Fastbooting the Kernel Itself

  • June 18, 2009
  • By Sean Michael Kerner

Another key addition in the 2.6.30 Linux kernel release is Ftrace, a framework for tracing system calls.

"The Ftrace tracing infrastructure should make debugging certain problems easier," Jones explained. "Previously, we would need to recompile the kernel with debugging patches added. Now, we have the ability to turn on certain types of profiling dynamically at runtime."

Security also gets a boost in the kernel with the addition of the Tomoyo framework, which offers an alternate approach to SELinux (which stands for "security enhanced Linux"). Tomoyo, like SELinux is an access-control solution. According to the Tomoyo project site, the most distinguishable feature of Tomoyo Linux is its real-time policy learning feature.

Whereas SELinux operates in either permissive or enforcing modes, Tomoyo Linux also has a third mode -- learning mode -- in which it "generates definitions of domains and ACL (access control lists) for each domain ... automatically," according to the project site. "This policy-learning functionality covers from the system boot to shutdown."

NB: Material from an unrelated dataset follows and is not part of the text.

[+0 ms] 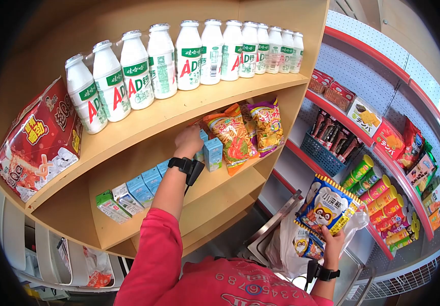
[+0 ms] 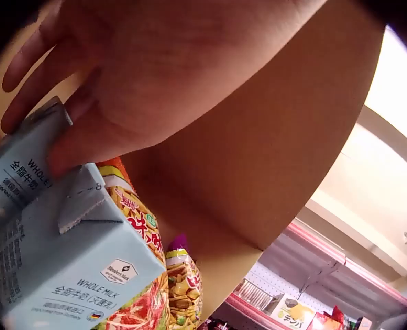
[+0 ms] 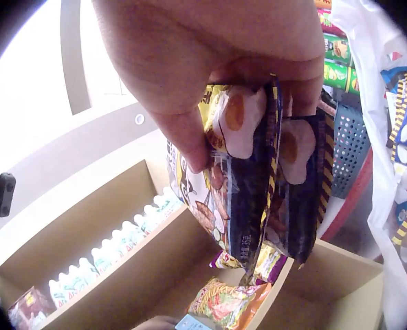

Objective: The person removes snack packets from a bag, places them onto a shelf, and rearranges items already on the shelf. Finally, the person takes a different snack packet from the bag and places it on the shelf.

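My left hand (image 1: 188, 141) reaches onto the middle shelf among light-blue whole milk cartons. In the left wrist view its thumb and fingers pinch the top of one milk carton (image 2: 16, 168). A second carton (image 2: 86, 247) stands right in front of it, closer to the shelf edge. Off to the right, my right hand (image 1: 334, 241) grips snack bags (image 1: 324, 204), blue and yellow with a cartoon raccoon. The right wrist view shows two snack bags (image 3: 241, 179) side by side between thumb and fingers. Beside them is a white plastic bag (image 1: 281, 245) containing more such packets.
White AD milk bottles (image 1: 188, 56) line the upper shelf, with a red box (image 1: 39, 137) at its left end. Puffed snack bags (image 1: 230, 135) stand right of the cartons; more cartons (image 1: 141, 191) sit left. A red-edged rack (image 1: 383, 137) holds snacks on the right.
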### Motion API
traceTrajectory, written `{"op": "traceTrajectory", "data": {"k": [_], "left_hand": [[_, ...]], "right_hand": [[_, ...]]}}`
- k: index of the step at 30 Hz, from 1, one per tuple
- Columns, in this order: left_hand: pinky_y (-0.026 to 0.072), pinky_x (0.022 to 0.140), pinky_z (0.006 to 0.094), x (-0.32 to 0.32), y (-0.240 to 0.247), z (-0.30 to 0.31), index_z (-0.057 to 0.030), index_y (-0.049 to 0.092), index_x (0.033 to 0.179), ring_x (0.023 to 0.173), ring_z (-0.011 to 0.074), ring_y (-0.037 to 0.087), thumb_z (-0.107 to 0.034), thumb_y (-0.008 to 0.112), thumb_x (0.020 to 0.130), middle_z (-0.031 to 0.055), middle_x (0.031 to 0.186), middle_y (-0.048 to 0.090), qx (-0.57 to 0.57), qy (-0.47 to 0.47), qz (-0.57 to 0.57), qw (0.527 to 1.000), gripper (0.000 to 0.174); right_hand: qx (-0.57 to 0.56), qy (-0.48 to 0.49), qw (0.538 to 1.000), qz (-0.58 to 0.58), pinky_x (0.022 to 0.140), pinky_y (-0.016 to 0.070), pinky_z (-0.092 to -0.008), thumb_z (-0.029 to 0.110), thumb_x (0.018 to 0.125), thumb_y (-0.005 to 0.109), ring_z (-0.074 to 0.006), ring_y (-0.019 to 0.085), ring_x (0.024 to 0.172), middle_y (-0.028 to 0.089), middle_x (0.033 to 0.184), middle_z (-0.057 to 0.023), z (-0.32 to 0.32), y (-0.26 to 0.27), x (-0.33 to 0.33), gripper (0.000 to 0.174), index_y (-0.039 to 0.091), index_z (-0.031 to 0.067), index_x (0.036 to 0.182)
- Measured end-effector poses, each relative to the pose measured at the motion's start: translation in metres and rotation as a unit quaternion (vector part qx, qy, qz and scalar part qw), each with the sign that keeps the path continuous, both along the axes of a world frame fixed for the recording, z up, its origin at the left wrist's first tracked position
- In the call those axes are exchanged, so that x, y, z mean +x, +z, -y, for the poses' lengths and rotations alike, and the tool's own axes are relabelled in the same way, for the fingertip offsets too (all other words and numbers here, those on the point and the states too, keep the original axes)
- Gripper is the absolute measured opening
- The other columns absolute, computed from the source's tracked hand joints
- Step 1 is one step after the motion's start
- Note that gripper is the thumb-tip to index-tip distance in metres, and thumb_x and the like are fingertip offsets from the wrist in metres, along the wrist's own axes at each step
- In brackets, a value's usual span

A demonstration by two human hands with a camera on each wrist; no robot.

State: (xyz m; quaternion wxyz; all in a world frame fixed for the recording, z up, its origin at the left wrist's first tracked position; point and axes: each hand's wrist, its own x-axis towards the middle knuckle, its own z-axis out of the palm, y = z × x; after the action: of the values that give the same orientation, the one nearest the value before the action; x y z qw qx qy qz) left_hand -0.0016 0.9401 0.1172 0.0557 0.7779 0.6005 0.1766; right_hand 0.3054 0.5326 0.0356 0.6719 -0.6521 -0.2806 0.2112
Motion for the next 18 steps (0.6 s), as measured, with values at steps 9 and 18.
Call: {"op": "traceTrajectory", "data": {"k": [9,18], "left_hand": [[0.0429,0.091,0.0368,-0.002,-0.016,-0.009,-0.0128,0.057,0.117,0.109,0.0297,0.053,-0.019,0.055,0.078,0.0141,0.117,0.056,-0.033,-0.058,0.075,0.995,0.040],[0.0307,0.092,0.0633,0.018,-0.005,0.047,-0.0063,0.058,0.108,0.115,0.0359,0.045,-0.036,0.067,0.072,0.0176,0.126,0.046,0.084,-0.096,-0.028,0.991,0.047]], "right_hand": [[0.004,-0.002,1.000,-0.001,0.070,0.0486,-0.0240,0.003,0.078,0.066,-0.0113,0.061,0.077,0.064,0.091,-0.0050,0.001,-0.003,0.002,0.023,0.059,-0.0008,0.099],[0.010,0.001,1.000,-0.002,0.069,0.0484,-0.0235,0.003,0.077,0.067,-0.0108,0.060,0.076,0.064,0.091,-0.0045,-0.002,0.000,0.000,0.024,0.059,-0.0005,0.099]]}}
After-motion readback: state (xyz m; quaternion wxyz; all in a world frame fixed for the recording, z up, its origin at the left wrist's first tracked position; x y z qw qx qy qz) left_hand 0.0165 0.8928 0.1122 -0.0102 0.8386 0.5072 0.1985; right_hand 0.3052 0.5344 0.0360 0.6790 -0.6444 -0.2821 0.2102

Tomoyo is a project that had been begun by Japan's NTT, while SELinux is an effort that originally sprouted out of the U.S. government's National Security Agency (NSA).

NTT also has another contribution that made it into the 2.6.30 with the NILFS2 filesystem (short for "New Implementation of a Log-structured File System").

"NILFS is a new implementation of a log-structured file system (LFS) supporting continuous snapshotting," according to the NILFS project site. "In addition to versioning capability of the entire filesystem, users can even restore files mistakenly overwritten or destroyed just a few seconds ago."

There is also support in the 2.6.30 for a number of technologies that have not yet been finalized in standards. Linux 2.6.30 adds preliminary support for the under-development IEEE 802.11w standard for enhanced wireless security.

Preliminary support for NFS 4.1 is also being included ahead of the final standard being ratified by the Internet Engineering Task Force.